"Martin J. Dürst"
duerst at it.aoyama.ac.jp
Tue Jun 30 12:29:27 CEST 2009
On 2009/06/30 2:55, John C Klensin wrote:
> Several comments inline...
> --On Sunday, June 28, 2009 21:28 -0700 Mark Davis ⌛
> <mark at macchiato.com> wrote:
>> Returning to the discussion, now that some of my other
>> standards work is under control (RFC4646bis was approved,
>> Now, my position is still that the simplest and most
>> compatible option open to us is to simply map with NFKC +
> I continue to believe that CaseFold is a showstopper. When its
> results are not identical to those produced by LowerCase, it
> produces results that are astonishing to some users and leads us
> into the "is that a separate character or not" trap that we've
> seen manifested at least twice. I note that TUS recommends
> against its use for mapping (as distinct from comparison) and
> appears to do so for just the reason that it involves too much
> information loss.
I have earlier said that I think Mark's proposal goes in the right
direction, but I agree with John that LowerCase is better than CaseFold.
If anything, the burden of proof should be on the CaseFold side (show,
for each case of mapping that's in CaseFold but not LowerCase, why it's
needed) rather than on the LowerCase side.
Mark wrote, in a later mail:
You make it sounds like final sigma, ZWJ/NJ, eszett and the other cases
under discussion were oversights in the process of developing the current
IDNA. That wasn't the case; these were deliberate choices made at the time.

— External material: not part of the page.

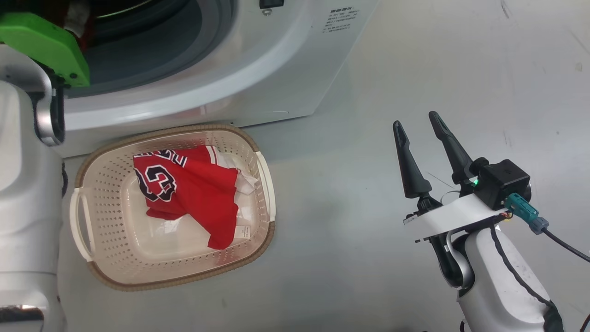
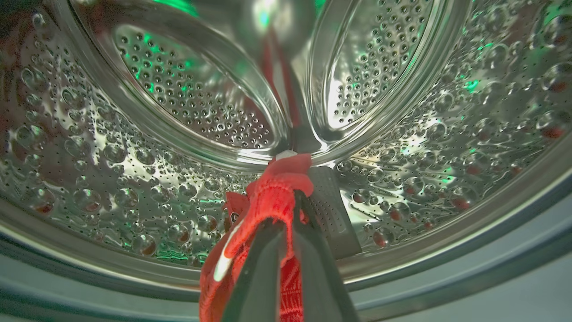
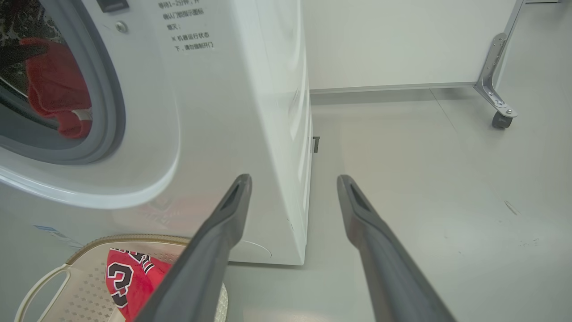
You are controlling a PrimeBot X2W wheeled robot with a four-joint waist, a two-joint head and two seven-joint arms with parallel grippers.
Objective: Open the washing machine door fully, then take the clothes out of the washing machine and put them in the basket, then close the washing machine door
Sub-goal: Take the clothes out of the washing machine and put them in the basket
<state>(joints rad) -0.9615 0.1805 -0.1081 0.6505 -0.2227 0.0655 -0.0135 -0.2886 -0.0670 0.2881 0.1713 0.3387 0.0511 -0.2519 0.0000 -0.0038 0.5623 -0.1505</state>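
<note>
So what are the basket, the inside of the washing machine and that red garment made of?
Basket: apparently moulded plastic, cream and matte, with punched holes; its brown rim looks woven. Washing machine drum: polished metal, probably stainless steel, judging by mirror-like glints and pressed dimples. Red garment in the left gripper: a soft knit, likely synthetic; it folds limply and shows mesh texture.

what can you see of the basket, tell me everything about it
The basket is cream perforated plastic, rounded-rectangular, with a brown woven rim and a white handle at each end. It stands upright on the grey floor, close in front of the washing machine, below its open mouth. Inside lies a crumpled red jersey with dark, white-edged numbers, over some white fabric. Part of the bottom is bare.
</note>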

A case mapping is also a 'loss of information', but one that people clearly
Eszett wasn't exactly an oversight, I knew at the time that it was
problematic and told others. However, I didn't have the zeal to defend
it because as a Swiss, I didn't and don't feel as attached to it as
Germans and Austrians do.
My understanding of why the eszett got mapped in IDNA 2003 was that the
IETF wanted a one-stop shopping table, and Unicode had such a table, and
any discussions about individual characters were out of fashion because
it was felt that if we started discussing individual characters, we
would never finish.
>> Proposal: A. Tables document
>> Add a new type of character: REMAP. A character is REMAP if it
>> meets *all of * the following criteria:
>> 1. The character is not PVALID or CONTEXTO
>> 2. If remapped by the Unicode property NFKC_Casefold*, then
>> the resulting character(s) are all PVALID or CONTEXTO
>> 3. The character is a LetterDigit or Pd
>> 4. The character has one of the following
>> Decomposition_Type values: initial, medial, final,
>> isolated, wide, narrow, or compat
> I am very concerned that collapsing initial, medial, and final
> together may get us into problems with other language
> communities similar to those we have gotten into with Final
> Sigma, especially when those communities denote word boundaries
> by the appearance of final or initial forms and hence would use
> those forms in a style similar to the way "BigCompany" or
> "big-company" might be used in ASCII.
The only character currently not containing the word "ARABIC" in its
name for <initial>, <medial>, <final>, or <isolated> is U+FDFC, RIAL
SIGN, which is just as well Arabic even if it doesn't say so in its name.
I strongly doubt that the UTC would encode other backwards compatibility
contextual forms in these four categories, and it might be possible to
make sure that doesn't happen with a stability guarantee if that's
What I already asked Mark for, and what I'm still looking for, is some
data on how (in)frequent these actually are.
As for <wide>, that includes only U+3000 (full width space, irrelevant
here) and U+FFxx characters that contain FULLWIDTH in their name.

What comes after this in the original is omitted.